The cycle begins with codon recognition, where an aminoacyl-tRNA, carrying its specific amino acid, enters the ribosome’s A site. This entry is guided by an elongation factor and GTP. The anticodon of the incoming tRNA must accurately pair with the mRNA codon positioned in the A site.
Upon correct codon-anticodon pairing, the GTP is hydrolyzed, and the elongation factor dissociates. This hydrolysis acts as a proofreading step, allowing time for incorrect tRNAs to exit. The aminoacyl-tRNA is then properly seated in the A site, ready for peptide bond formation.
Following successful codon recognition, the ribosome catalyzes the formation of a peptide bond, connecting the new amino acid to the growing polypeptide chain. This reaction is carried out by the peptidyl transferase center. The polypeptide chain, previously attached to the tRNA in the P site, is transferred to the amino acid on the tRNA in the A site.
This transfer results in the growing polypeptide now being linked to the tRNA in the A site, while the tRNA in the P site becomes uncharged, having released its amino acid.
The third step is translocation, a coordinated movement of the ribosome along the mRNA. An elongation factor powers this movement, shifting the ribosome precisely one codon down the mRNA strand.
This translocation event causes the tRNA with the newly elongated polypeptide to move from the A site to the P site.

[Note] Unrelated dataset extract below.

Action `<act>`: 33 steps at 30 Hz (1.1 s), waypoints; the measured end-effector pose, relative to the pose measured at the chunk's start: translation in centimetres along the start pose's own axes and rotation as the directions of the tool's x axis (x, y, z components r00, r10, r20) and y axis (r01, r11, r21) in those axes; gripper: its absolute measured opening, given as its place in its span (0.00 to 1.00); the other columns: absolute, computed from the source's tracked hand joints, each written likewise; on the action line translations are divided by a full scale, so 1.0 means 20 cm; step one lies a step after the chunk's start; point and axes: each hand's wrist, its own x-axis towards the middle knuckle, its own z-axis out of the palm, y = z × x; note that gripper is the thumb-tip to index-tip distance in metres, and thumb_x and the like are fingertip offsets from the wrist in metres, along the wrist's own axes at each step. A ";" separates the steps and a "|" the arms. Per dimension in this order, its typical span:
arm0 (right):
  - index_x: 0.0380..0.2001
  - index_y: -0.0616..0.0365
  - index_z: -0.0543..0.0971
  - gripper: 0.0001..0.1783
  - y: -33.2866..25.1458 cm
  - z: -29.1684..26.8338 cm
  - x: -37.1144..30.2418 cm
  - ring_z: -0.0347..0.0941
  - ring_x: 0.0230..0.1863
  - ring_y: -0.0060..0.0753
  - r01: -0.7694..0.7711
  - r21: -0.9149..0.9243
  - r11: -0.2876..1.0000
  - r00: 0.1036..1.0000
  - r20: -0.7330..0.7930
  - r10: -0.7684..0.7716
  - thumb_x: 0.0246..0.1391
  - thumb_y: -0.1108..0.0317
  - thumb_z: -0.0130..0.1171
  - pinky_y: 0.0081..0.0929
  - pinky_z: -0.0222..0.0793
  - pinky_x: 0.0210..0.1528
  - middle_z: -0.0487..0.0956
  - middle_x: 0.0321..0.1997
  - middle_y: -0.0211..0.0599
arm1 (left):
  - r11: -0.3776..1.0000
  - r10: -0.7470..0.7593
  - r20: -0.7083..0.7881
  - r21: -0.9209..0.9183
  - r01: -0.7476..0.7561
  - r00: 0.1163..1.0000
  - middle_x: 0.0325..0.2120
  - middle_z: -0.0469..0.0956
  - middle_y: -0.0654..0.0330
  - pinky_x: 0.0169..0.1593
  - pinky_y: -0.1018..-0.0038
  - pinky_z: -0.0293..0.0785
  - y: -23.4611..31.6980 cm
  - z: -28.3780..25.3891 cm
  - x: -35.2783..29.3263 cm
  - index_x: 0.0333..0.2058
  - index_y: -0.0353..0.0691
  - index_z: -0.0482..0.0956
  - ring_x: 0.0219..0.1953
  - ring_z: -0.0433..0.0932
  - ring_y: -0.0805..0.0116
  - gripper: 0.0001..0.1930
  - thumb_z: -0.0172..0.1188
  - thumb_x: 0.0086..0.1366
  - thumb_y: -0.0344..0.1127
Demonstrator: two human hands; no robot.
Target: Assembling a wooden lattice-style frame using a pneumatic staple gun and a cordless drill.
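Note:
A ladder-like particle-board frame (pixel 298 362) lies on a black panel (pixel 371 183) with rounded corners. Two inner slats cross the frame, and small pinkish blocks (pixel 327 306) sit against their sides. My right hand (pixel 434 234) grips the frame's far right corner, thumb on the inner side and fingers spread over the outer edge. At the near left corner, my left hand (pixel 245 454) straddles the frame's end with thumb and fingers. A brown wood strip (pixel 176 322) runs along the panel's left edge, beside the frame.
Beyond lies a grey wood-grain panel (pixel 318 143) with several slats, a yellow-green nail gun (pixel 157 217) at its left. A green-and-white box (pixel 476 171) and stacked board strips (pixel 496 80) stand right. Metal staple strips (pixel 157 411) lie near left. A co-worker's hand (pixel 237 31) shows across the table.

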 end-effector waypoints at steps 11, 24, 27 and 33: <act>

Simultaneously, the uncharged tRNA from the P site moves to the E site, from where it is subsequently released from the ribosome. This makes the A site available for the next incoming aminoacyl-tRNA, beginning a new round of elongation.
Ensuring Fidelity and Speed
The cellular machinery responsible for translation elongation operates with accuracy and speed to produce functional proteins. Maintaining accuracy during this process is achieved through several layers of quality control. Beyond the initial codon-anticodon pairing, a kinetic proofreading mechanism enhances accuracy.

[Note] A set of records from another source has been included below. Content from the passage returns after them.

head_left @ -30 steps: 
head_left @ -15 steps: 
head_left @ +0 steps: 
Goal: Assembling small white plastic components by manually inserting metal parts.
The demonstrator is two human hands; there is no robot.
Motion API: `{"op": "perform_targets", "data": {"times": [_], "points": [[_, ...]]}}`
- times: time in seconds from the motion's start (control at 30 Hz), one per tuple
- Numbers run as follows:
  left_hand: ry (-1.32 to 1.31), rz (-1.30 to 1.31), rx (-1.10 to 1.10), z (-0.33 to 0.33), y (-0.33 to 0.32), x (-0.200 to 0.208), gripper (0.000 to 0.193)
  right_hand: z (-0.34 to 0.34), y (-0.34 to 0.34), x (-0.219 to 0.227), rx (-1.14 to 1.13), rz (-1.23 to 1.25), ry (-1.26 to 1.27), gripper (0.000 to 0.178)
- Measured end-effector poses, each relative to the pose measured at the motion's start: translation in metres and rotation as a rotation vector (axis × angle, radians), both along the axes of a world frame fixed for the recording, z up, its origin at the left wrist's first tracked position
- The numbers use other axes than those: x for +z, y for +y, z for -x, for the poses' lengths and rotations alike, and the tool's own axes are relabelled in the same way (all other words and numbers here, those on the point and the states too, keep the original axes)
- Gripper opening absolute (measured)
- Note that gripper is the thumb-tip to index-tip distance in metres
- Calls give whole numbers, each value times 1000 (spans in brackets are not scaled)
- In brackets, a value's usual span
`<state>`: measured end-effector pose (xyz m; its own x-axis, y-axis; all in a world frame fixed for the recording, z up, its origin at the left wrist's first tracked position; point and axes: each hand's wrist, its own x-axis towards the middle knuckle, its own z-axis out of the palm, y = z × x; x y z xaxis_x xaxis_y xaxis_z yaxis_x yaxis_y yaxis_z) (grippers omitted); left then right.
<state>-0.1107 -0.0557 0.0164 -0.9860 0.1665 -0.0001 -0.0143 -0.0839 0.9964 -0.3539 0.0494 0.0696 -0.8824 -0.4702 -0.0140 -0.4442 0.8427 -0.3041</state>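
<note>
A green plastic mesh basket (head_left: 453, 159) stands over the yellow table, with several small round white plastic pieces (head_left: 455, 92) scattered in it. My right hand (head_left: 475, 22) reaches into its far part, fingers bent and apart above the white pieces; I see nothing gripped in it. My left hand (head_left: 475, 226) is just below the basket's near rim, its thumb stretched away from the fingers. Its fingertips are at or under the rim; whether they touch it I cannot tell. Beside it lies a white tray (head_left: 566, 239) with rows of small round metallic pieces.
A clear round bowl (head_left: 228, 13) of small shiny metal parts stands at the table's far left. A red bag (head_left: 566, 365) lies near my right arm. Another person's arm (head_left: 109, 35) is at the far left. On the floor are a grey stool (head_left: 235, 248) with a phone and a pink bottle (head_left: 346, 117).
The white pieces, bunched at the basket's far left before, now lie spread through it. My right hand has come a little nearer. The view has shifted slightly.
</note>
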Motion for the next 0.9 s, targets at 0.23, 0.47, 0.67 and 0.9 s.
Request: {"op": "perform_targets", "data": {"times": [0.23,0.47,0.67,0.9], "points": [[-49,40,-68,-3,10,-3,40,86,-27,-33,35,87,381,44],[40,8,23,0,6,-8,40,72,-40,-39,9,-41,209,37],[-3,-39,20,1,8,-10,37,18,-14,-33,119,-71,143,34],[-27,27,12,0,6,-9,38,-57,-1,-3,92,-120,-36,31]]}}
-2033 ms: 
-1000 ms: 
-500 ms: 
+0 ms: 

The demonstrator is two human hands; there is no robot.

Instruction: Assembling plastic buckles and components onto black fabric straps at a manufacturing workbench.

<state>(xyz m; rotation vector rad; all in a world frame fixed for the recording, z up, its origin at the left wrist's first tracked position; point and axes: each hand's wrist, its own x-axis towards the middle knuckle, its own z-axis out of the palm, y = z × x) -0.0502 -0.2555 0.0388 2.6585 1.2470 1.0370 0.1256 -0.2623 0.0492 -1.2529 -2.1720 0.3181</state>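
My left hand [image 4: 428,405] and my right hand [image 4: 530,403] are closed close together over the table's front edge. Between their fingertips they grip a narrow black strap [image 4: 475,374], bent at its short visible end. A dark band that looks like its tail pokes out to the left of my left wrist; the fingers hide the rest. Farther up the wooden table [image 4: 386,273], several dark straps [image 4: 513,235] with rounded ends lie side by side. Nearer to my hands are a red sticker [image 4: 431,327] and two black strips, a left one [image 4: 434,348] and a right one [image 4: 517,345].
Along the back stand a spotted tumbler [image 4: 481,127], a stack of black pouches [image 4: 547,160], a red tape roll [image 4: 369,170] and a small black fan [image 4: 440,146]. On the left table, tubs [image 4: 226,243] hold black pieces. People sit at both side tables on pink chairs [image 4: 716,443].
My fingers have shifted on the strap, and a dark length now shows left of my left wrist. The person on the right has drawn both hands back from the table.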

After the initial binding of an aminoacyl-tRNA to the A site and the hydrolysis of GTP, a brief delay occurs before peptide bond formation. During this window, an incorrectly paired tRNA is more likely to dissociate from the ribosome than a correctly paired one. This two-step verification process significantly reduces the rate of amino acid misincorporation.

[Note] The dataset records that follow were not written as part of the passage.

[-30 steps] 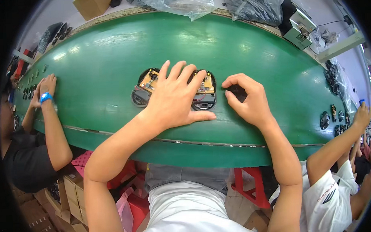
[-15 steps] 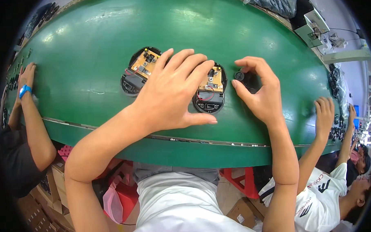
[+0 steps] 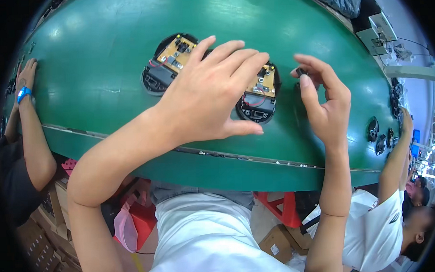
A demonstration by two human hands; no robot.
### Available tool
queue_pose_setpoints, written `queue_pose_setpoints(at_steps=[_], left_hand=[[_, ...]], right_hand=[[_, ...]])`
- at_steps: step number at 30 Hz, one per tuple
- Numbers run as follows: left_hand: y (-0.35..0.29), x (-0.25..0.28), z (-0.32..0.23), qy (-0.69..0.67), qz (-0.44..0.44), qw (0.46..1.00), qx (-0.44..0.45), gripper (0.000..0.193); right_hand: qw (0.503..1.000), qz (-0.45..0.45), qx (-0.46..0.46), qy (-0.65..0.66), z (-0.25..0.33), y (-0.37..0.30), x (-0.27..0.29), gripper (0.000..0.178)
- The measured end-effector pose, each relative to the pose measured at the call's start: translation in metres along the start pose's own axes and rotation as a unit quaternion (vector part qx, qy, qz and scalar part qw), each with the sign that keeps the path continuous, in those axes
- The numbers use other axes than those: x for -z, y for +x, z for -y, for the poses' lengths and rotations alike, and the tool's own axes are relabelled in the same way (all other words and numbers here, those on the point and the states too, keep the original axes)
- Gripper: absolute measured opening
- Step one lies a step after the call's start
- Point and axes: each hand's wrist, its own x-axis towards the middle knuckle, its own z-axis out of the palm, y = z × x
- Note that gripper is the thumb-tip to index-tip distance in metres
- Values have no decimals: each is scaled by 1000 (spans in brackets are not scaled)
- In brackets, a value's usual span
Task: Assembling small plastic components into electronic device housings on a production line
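Observation:
My left hand (image 3: 211,95) hovers with fingers outstretched over two opened computer mice, hiding part of each. Both are black shells with a tan circuit board and red wires. The left mouse (image 3: 160,75) shows beyond my wrist and index finger. The right mouse (image 3: 259,108) shows between my fingers and my right hand, its near end uncovered. My right hand (image 3: 329,98) is to the right of them, above the table, thumb and index finger pinching a small black wheel (image 3: 301,72). The wheel is partly hidden by the fingertips.
The green table (image 3: 109,58) has a metal-trimmed near edge. At left rests another person's hand (image 3: 26,78) with a blue wristband. A co-worker's arm (image 3: 395,163) reaches in at right, beside several black mouse parts (image 3: 373,129). A grey plastic bag (image 3: 339,0) lies at the far right.
The small wheel has turned in my right fingertips, showing edge-on instead of its round face. The view has shifted, and the co-worker's hand at right has drawn away from the near table.

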Motion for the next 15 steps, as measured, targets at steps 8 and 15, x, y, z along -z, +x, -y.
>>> queue_pose_setpoints(at_steps=[8,15], left_hand=[[1,-3,2,-1,-38,999,-12,91],[-1,15,9,2,29,995,-94,63]], right_hand=[[999,1,23,22,4,0,-10,23],[988,-32,-47,147,4,1,-13,24]])
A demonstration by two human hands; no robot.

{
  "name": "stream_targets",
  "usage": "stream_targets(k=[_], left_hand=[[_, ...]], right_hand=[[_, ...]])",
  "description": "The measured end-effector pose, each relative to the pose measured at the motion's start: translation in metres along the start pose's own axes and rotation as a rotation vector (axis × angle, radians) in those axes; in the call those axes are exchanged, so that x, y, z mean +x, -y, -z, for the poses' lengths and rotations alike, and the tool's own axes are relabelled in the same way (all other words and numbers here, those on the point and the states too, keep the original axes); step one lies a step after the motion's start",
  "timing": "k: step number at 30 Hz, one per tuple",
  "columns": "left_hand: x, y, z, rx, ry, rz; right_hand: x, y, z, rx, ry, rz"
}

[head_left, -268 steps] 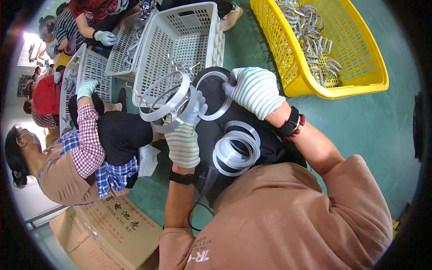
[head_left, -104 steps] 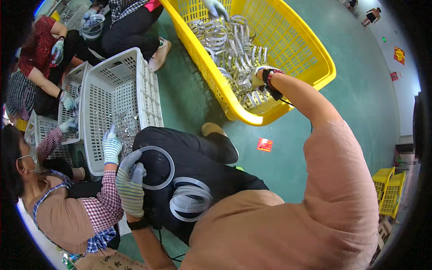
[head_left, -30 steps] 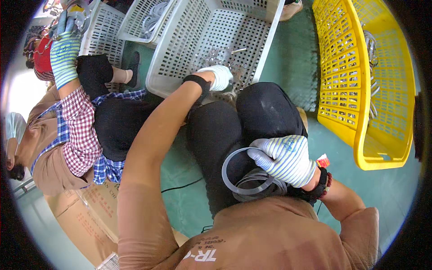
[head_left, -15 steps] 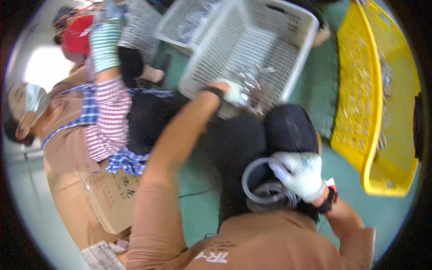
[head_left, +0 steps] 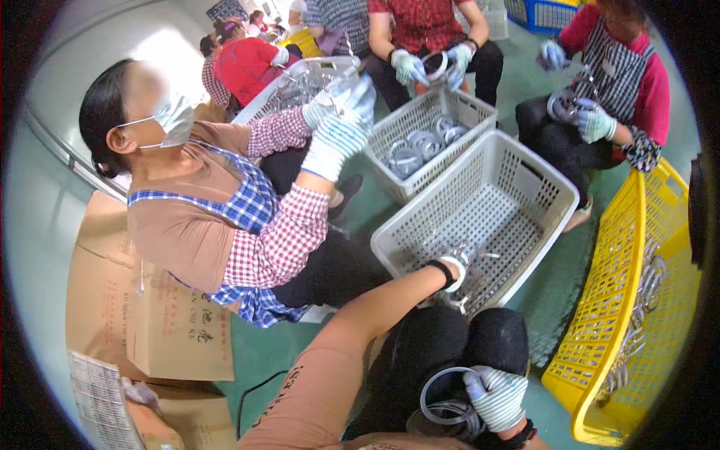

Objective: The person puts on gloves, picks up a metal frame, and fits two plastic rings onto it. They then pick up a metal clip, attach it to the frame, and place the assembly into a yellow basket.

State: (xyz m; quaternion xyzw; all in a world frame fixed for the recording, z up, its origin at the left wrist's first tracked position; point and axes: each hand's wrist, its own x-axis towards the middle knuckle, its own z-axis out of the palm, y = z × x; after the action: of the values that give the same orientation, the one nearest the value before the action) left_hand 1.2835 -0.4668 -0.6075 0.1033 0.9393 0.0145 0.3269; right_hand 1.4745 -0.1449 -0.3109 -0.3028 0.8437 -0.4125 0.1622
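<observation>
My left hand (head_left: 453, 273), in a white glove, reaches down inside the near end of a large grey plastic crate (head_left: 556, 204). Thin shiny metal pieces (head_left: 474, 253) lie around it, and its fingers are hidden. Over my lap, my right hand (head_left: 496, 399), in a striped white glove, is closed on the edge of a round grey ring (head_left: 425, 394). More grey rings (head_left: 459, 426) rest in my lap just below it, partly covered by the hand.
Right of me stands a yellow basket (head_left: 636, 225) holding rings. A smaller grey crate (head_left: 390, 169) of rings touches the large one's far side. A gloved co-worker (head_left: 187, 232) sits close on the left, beside cardboard boxes (head_left: 180, 330). Other gloved people sit opposite.
My view has swung up and left, so the people opposite now show. My left hand stays down in the crate, and my right hand still holds the ring over my lap.
</observation>
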Motion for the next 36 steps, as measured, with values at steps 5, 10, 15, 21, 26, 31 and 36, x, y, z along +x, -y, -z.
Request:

The speed of translation elongation allows cells to rapidly respond to changing protein demands. Ribosomes can add amino acids to a polypeptide chain quickly, allowing for the production of thousands of protein molecules needed for cellular function and growth.
Inhibition of Elongation
Understanding the process of translation elongation has been important in developing therapeutic agents, particularly antibiotics. Many antibiotics specifically target bacterial ribosomes to inhibit protein synthesis, stopping bacterial growth. These drugs exploit structural differences between bacterial and eukaryotic ribosomes, allowing for selective toxicity.
Tetracyclines interfere with the codon recognition step. These drugs bind to the 30S ribosomal subunit, blocking the A site. This prevents the aminoacyl-tRNA from binding to its complementary codon on the mRNA, halting the addition of new amino acids.
Macrolides bind to the 50S ribosomal subunit. They obstruct the polypeptide exit tunnel, a channel through which the growing protein chain emerges from the ribosome. This interferes with the translocation step, stalling the ribosome’s movement and preventing further polypeptide elongation.
Chloramphenicol targets the bacterial 50S ribosomal subunit. It inhibits the peptidyl transferase activity of the ribosome. By binding to the peptidyl transferase center, chloramphenicol prevents peptide bond formation between amino acids, blocking protein chain elongation.